About this Site

This site is a really interesting project. It’s a static site, but it is often updated due to danger plugins plugins in the form of gems and npm modules. Any repo associated with Danger can trigger a fresh re-build of the site by releasing a new version. This keeps the site always up-to-date and also makes it easy to host/maintain for a (generally) one person dev team.

The Danger JS website however takes the idea a bit further, and the entire colour scheme to be generated at build time. This page covers a little bit of the details around how that works.

#The Colour Scheme

This site gets built on the GitLab CI runner, controlled mainly by a single Rakefile in the root. This Rakefile bootstraps the site, and then pulls down the most recent tweet from @CloudyConway at the time of the build.

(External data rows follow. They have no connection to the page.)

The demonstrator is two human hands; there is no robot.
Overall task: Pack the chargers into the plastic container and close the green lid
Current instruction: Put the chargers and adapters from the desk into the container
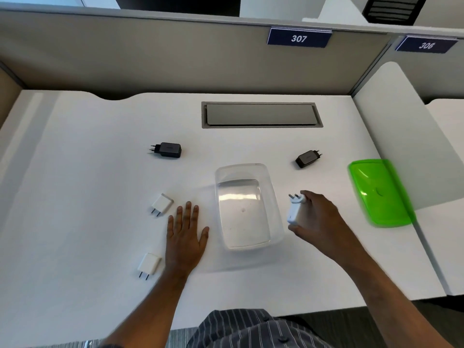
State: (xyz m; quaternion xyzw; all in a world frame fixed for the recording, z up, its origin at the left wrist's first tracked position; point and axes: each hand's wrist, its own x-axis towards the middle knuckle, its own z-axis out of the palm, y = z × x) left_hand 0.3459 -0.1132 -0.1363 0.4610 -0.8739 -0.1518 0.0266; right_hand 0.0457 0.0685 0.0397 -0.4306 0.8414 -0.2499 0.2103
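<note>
White desk [75, 172] in an office cubicle, with a grey partition behind it carrying a sign numbered 307 [298, 38] and a closed grey cable hatch [261, 114] set into the top. I judge the packing has only just begun: the clear plastic container [247, 169] sits open and empty in the middle, and my right hand [319, 217] is closed around the first piece, a white charger [295, 210] with 2 round pins pointing away from me, held just beside the container's right wall. My left hand [187, 237] lies flat and open on the desk to the left of the container, holding nothing. The next move, as I see it, is to carry this charger leftward over the rim and set it down inside, flat, leaving room for the others. 4 more wait on the desk: 2 small white cube chargers [162, 204] [149, 264] beside my left hand, 1 black charger [168, 149] at far left and another black charger [307, 159] at far right. The translucent green lid [380, 192] lies well apart at the right, across the desk's edge.
</note>
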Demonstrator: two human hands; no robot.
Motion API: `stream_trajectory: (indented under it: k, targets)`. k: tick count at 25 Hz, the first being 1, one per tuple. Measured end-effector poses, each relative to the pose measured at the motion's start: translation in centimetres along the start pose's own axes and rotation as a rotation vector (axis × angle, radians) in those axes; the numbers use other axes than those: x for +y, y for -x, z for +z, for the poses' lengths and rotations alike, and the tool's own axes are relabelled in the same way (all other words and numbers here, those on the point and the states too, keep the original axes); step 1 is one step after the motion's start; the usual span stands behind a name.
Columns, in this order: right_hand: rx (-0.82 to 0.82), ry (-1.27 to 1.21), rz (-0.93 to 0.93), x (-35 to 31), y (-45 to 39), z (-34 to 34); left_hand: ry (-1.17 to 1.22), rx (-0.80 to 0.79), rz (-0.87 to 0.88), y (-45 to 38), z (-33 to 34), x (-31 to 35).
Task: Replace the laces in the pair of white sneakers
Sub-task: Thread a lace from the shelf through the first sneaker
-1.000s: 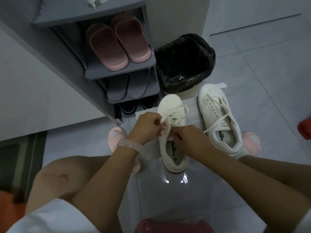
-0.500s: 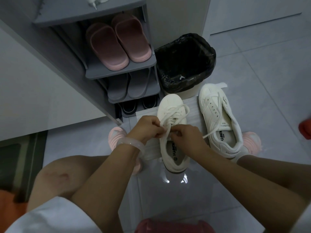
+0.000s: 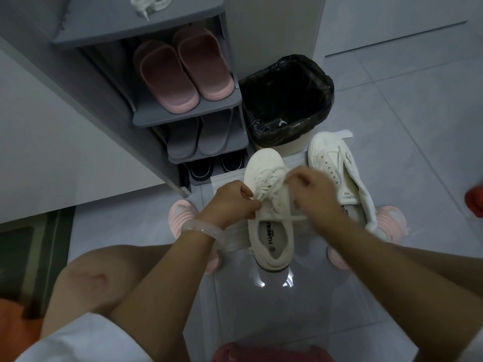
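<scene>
left hand (image 3: 230,202): fingers curled, pinching the lace (image 3: 264,189) at the left edge of the near sneaker (image 3: 269,205), about mid-shoe. clear bangle (image 3: 202,229) on that wrist.
right hand (image 3: 313,192): bit blurry, but the fingers are curled and pinching the same lace up above the tongue, a strand runs under the hand toward the right.
lace: white, crisscrossed over the front half of the near sneaker, loose and loopy between the two hands.
near sneaker: white, on the floor (image 3: 392,113) dead centre, toe pointing far, heel toward the person, opening showing a printed insole.
second sneaker (image 3: 337,173): just right of the first one, also toe-far, tongue flopped open, lace only loosely threaded. right forearm covers its near end.
paper (image 3: 298,163): pale sheet under both sneakers, a corner pokes out past the right toe.
bin (image 3: 287,100): black bag liner, standing right behind the sneaker toes.
rack (image 3: 183,118): grey shoe rack left of the bin. pink slippers (image 3: 183,71) on the upper shelf, grey ones (image 3: 201,137) below, dark pair at the bottom.
spare laces (image 3: 151,2): white bundle on the rack top, far edge of view.
feet: pink slippers (image 3: 183,215) on the person's feet, either side of the sneakers. bare knee near left.
</scene>
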State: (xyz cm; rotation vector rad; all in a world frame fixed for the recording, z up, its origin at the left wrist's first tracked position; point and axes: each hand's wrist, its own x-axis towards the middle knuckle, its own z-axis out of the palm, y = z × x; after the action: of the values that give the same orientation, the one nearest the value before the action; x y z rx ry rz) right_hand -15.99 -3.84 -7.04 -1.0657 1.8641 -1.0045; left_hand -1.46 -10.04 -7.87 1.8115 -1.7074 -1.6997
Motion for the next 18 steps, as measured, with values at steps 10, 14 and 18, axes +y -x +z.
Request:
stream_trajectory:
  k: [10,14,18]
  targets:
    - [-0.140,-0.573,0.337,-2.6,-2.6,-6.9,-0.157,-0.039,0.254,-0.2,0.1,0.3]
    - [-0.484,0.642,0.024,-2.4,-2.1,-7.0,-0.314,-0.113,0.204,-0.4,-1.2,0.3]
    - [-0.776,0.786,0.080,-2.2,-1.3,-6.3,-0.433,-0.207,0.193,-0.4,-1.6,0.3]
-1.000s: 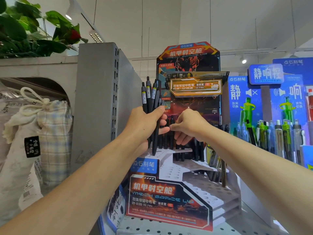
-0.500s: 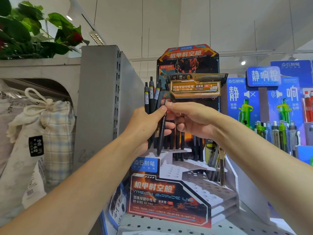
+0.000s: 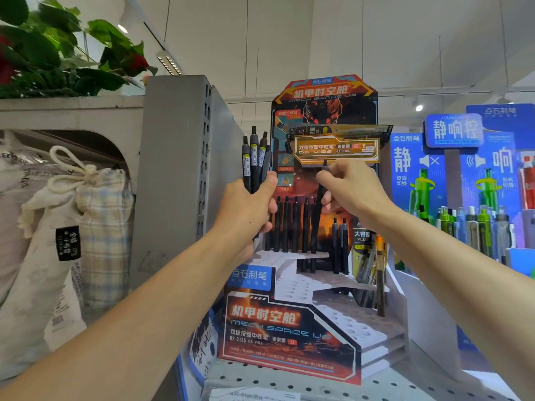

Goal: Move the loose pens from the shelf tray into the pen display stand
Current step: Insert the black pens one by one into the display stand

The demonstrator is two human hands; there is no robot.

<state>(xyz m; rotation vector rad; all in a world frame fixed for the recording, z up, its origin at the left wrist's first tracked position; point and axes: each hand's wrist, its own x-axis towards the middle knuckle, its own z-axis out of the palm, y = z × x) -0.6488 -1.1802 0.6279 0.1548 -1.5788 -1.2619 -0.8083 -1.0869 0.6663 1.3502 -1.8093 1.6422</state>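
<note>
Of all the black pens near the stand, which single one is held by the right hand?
The lone black pen pinched in the right hand, over the stand's top tier; the left hand grips a bundle.

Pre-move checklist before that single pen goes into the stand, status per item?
1. Right hand pinches one black pen: ok.
2. Pen roughly upright, tip down: ok.
3. Tip lined up with a free hole on the top tier of the display stand: cannot tell, the standing pens hide it.
4. Left hand grips the spare bundle of pens, clear of the right hand: ok.
5. Empty holes on lower tiers: ok.
</note>
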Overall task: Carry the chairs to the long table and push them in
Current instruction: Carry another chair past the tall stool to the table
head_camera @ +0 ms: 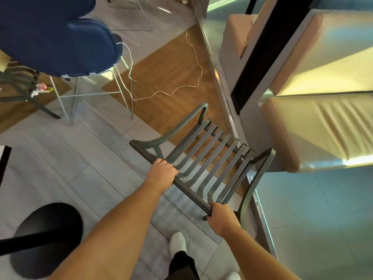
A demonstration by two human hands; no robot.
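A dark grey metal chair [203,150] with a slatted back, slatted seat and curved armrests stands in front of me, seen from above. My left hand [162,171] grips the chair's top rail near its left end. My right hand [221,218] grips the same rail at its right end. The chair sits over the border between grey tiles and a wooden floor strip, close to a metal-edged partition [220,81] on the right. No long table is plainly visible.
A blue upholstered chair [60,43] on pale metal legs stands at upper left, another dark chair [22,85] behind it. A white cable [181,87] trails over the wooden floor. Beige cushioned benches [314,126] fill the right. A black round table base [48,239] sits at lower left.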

For this build, that tweet was:

#Palette

With the tweet, and it’s image downloaded locally. The Danger logo is created by taking the downloaded image and applying a mask with the npm module jimp.

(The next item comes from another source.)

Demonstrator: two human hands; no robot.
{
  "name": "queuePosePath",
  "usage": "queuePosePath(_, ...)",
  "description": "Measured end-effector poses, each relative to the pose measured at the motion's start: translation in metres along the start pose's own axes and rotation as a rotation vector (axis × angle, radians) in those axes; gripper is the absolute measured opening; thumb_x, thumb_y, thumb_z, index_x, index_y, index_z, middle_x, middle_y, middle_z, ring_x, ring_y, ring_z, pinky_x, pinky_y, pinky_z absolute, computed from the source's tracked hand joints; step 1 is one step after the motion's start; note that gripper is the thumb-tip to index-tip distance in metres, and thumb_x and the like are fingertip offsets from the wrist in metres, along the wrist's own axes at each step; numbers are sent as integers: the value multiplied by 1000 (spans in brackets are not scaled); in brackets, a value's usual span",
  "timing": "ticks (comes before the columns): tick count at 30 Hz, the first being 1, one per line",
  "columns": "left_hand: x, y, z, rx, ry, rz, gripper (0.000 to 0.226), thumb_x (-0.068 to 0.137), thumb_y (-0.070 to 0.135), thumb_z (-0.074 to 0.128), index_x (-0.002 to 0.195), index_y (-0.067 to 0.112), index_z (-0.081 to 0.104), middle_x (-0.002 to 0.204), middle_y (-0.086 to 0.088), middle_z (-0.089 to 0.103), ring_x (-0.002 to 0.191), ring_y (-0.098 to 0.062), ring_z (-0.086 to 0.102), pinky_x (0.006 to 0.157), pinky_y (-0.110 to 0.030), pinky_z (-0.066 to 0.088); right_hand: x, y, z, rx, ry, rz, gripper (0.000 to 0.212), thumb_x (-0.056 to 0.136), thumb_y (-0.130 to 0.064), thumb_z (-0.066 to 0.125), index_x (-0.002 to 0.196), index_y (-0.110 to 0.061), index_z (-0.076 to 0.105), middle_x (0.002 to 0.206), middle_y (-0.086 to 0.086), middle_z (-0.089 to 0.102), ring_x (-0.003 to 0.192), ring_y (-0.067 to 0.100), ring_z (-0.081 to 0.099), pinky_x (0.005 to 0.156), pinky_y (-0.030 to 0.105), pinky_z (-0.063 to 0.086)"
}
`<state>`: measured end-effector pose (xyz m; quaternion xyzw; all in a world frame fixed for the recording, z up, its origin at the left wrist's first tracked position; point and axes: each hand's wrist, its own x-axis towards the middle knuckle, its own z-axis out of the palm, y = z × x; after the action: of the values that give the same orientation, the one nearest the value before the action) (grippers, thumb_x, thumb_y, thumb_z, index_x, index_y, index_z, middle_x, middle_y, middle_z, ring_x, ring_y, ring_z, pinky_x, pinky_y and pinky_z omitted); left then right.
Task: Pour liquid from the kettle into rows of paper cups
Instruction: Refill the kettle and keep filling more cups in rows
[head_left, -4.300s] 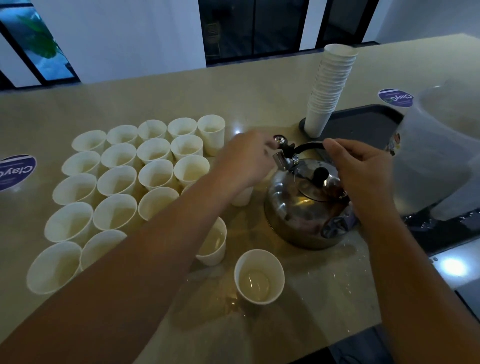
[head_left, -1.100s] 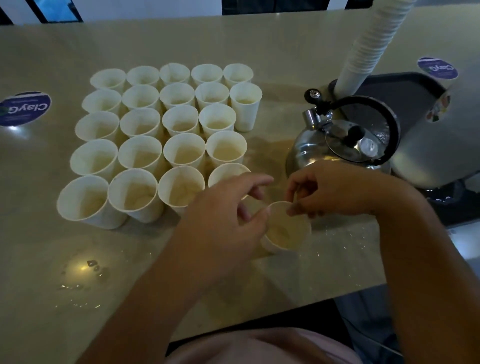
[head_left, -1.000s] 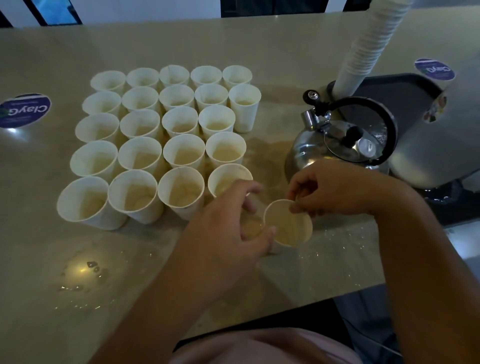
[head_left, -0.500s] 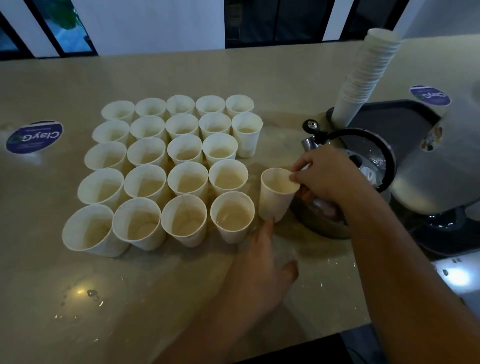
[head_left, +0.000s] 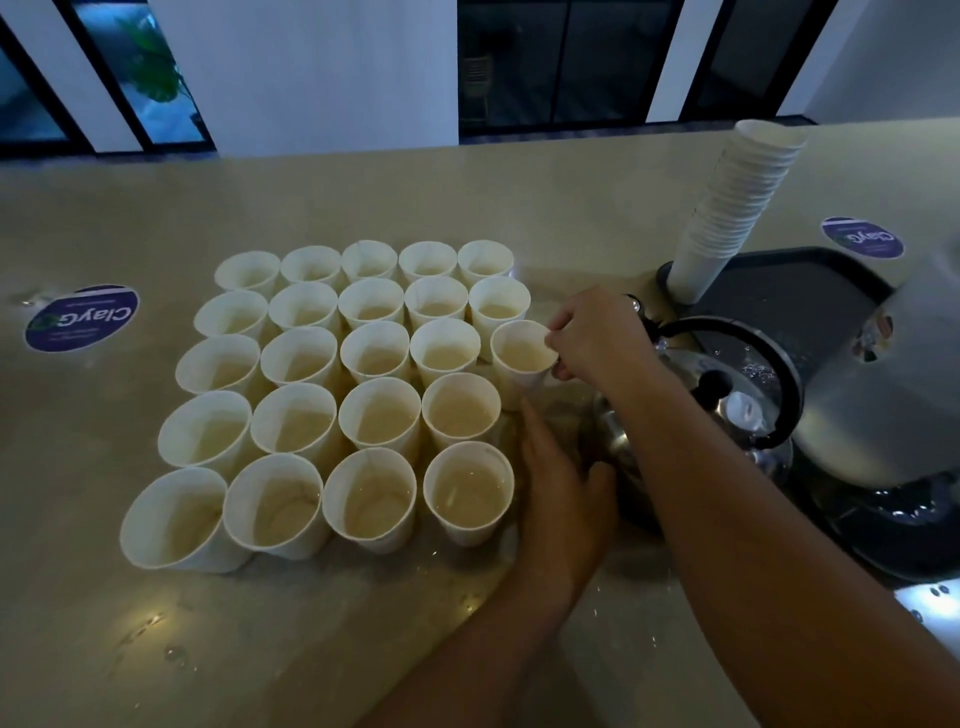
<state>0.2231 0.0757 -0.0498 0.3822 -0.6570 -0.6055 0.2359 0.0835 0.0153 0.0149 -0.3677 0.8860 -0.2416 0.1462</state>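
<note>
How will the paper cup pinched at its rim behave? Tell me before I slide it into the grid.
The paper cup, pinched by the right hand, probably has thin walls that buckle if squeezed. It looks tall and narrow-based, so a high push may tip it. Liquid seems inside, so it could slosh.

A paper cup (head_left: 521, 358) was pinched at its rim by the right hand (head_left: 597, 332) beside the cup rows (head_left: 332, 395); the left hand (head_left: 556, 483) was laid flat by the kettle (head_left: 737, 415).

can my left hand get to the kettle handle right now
Probably not directly: the left hand is free, but the right forearm crosses between it and the kettle handle, while the right hand pinches a cup.
</note>
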Motion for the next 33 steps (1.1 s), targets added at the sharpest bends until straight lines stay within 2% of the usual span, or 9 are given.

The site then generates a colour palette from the image. The colour palette uses node-vibrant to pick out 2 main colours, and 4 derivatives from the images. These 6 colours are then used thoughout the site.

To simplify the site styling assets, these colours are turned into an scss file, which looks like this:

$vibrant: #04fc54;
$vibrant-light: #fc9654;
$vibrant-dark: #591c44;
$muted: #5a2d29;
$muted-light: #8e4841;
$muted-dark: #000000;

These colours then imported into any other scss file as variables and ensure that everything is consistent. The same thing is done with SVG files, I set a custom key colour inside Sketch which I know will be replaced by a theme-fitting colour.

This theme generation means that the Danger site should be a different colour scheme every time you visit. It does mean the theme might not turn out great every time, at the trade-off of sometimes it’s a real pleasant surprise to visit this site I’ve been running for many years.